WORK ITEM :: Transcribe every line of the listing below without any deviation.

GIVEN DATA ::
§ §
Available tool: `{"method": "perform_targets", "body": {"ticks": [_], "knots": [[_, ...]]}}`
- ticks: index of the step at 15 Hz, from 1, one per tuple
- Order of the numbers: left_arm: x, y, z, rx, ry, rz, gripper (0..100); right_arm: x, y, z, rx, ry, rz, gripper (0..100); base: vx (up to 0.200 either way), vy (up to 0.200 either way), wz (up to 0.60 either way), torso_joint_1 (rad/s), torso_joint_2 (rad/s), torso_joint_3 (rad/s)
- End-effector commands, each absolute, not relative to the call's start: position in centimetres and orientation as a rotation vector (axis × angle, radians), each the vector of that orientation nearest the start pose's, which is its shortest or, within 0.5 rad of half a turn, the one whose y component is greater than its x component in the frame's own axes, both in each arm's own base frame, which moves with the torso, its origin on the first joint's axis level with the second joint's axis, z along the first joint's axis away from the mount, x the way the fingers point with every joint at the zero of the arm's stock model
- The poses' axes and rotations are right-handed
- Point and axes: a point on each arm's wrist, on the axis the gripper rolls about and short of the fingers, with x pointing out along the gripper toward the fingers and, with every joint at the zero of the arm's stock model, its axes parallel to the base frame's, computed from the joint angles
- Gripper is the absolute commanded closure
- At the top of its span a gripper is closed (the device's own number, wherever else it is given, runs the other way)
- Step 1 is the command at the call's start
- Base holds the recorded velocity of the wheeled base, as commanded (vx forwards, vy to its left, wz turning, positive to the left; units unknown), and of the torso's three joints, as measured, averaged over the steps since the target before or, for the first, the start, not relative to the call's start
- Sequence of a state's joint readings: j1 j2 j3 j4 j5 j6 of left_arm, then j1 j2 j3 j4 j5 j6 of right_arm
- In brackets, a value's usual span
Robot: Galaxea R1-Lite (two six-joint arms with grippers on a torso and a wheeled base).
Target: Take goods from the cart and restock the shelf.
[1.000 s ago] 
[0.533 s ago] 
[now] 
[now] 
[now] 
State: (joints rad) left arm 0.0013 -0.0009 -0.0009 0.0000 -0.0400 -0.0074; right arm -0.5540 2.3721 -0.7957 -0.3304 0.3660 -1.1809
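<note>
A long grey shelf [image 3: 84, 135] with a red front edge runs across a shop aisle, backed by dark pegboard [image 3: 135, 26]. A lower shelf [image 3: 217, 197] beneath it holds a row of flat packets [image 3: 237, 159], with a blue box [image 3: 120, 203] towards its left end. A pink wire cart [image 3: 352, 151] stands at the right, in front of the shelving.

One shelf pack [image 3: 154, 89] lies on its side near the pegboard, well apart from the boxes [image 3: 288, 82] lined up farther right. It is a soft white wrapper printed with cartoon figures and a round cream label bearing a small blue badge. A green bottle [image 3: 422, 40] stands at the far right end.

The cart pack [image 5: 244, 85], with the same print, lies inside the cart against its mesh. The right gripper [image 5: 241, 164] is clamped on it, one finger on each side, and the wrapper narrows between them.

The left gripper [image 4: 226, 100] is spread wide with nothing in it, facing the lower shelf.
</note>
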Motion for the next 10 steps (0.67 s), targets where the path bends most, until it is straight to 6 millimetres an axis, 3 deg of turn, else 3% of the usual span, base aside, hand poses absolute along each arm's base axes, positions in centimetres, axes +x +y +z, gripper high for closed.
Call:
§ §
YOUR SOLUTION ::
Available tool: `{"method": "perform_targets", "body": {"ticks": [_], "knots": [[_, ...]]}}`
- ticks: index of the step at 15 Hz, from 1, one per tuple
- Order of the numbers: left_arm: x, y, z, rx, ry, rz, gripper (0..100); right_arm: x, y, z, rx, ry, rz, gripper (0..100); base: vx (up to 0.200 either way), vy (up to 0.200 either way), wz (up to 0.60 either way), torso_joint_1 (rad/s), torso_joint_2 (rad/s), torso_joint_3 (rad/s)
- End-effector commands, each absolute, not relative to the call's start: position in centimetres and orientation as a rotation vector (axis × angle, radians), each the vector of that orientation nearest the start pose's, which is its shortest or, within 0.5 rad of half a turn, the one whose y component is greater than its x component in the frame's own axes, both in each arm's own base frame, which moves with the torso, its origin on the first joint's axis level with the second joint's axis, z along the first joint's axis away from the mount, x the way the fingers point with every joint at the zero of the arm's stock model
- The poses' axes and rotations are right-handed
- Point and axes: a point on each arm's wrist, on the axis the gripper rolls about and short of the fingers, with x pointing out along the gripper toward the fingers and, with every joint at the zero of the arm's stock model, its axes parallel to the base frame's, computed from the joint angles
- Gripper is the absolute commanded closure
- At the top of its span a gripper is closed (the device's own number, wherever else it is given, runs the other way)
- Step 1 is the command at the call's start
- Base holds the recorded velocity of the wheeled base, as commanded (vx forwards, vy to its left, wz turning, positive to the left; units unknown), and of the torso's three joints, as measured, averaged over the steps since the target before or, for the first, the start, not relative to the call's start
- Sequence of a state's joint readings: j1 j2 j3 j4 j5 j6 of left_arm, then j1 j2 j3 j4 j5 j6 of right_arm
- In brackets, a value's usual span
Robot: Galaxea R1-Lite (two six-joint arms with grippers on a torso and a wheeled base).
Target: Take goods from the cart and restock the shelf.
[1.000 s ago] 
[0.533 s ago] 
[now] 
[now] 
[now] 
State: (joints rad) left arm 0.0013 -0.0009 -0.0009 0.0000 -0.0400 -0.0074; right arm -0.5540 2.3721 -0.7957 -0.3304 0.3660 -1.1809
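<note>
A long grey shelf [image 3: 84, 135] with a red front edge runs across a shop aisle, backed by dark pegboard [image 3: 135, 26]. A lower shelf [image 3: 217, 197] beneath it holds a row of flat packets [image 3: 237, 159], with a blue box [image 3: 120, 203] towards its left end. A pink wire cart [image 3: 352, 151] stands at the right, in front of the shelving.

One shelf pack [image 3: 154, 89] lies on its side near the pegboard, well apart from the boxes [image 3: 288, 82] lined up farther right. It is a soft white wrapper printed with cartoon figures and a round cream label bearing a small blue badge. A green bottle [image 3: 422, 40] stands at the far right end.

The cart pack [image 5: 244, 85], with the same print, lies inside the cart against its mesh. The right gripper [image 5: 241, 164] is clamped on it, one finger on each side, and the wrapper narrows between them.

The left gripper [image 4: 226, 100] is spread wide with nothing in it, facing the lower shelf.
</note>
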Motion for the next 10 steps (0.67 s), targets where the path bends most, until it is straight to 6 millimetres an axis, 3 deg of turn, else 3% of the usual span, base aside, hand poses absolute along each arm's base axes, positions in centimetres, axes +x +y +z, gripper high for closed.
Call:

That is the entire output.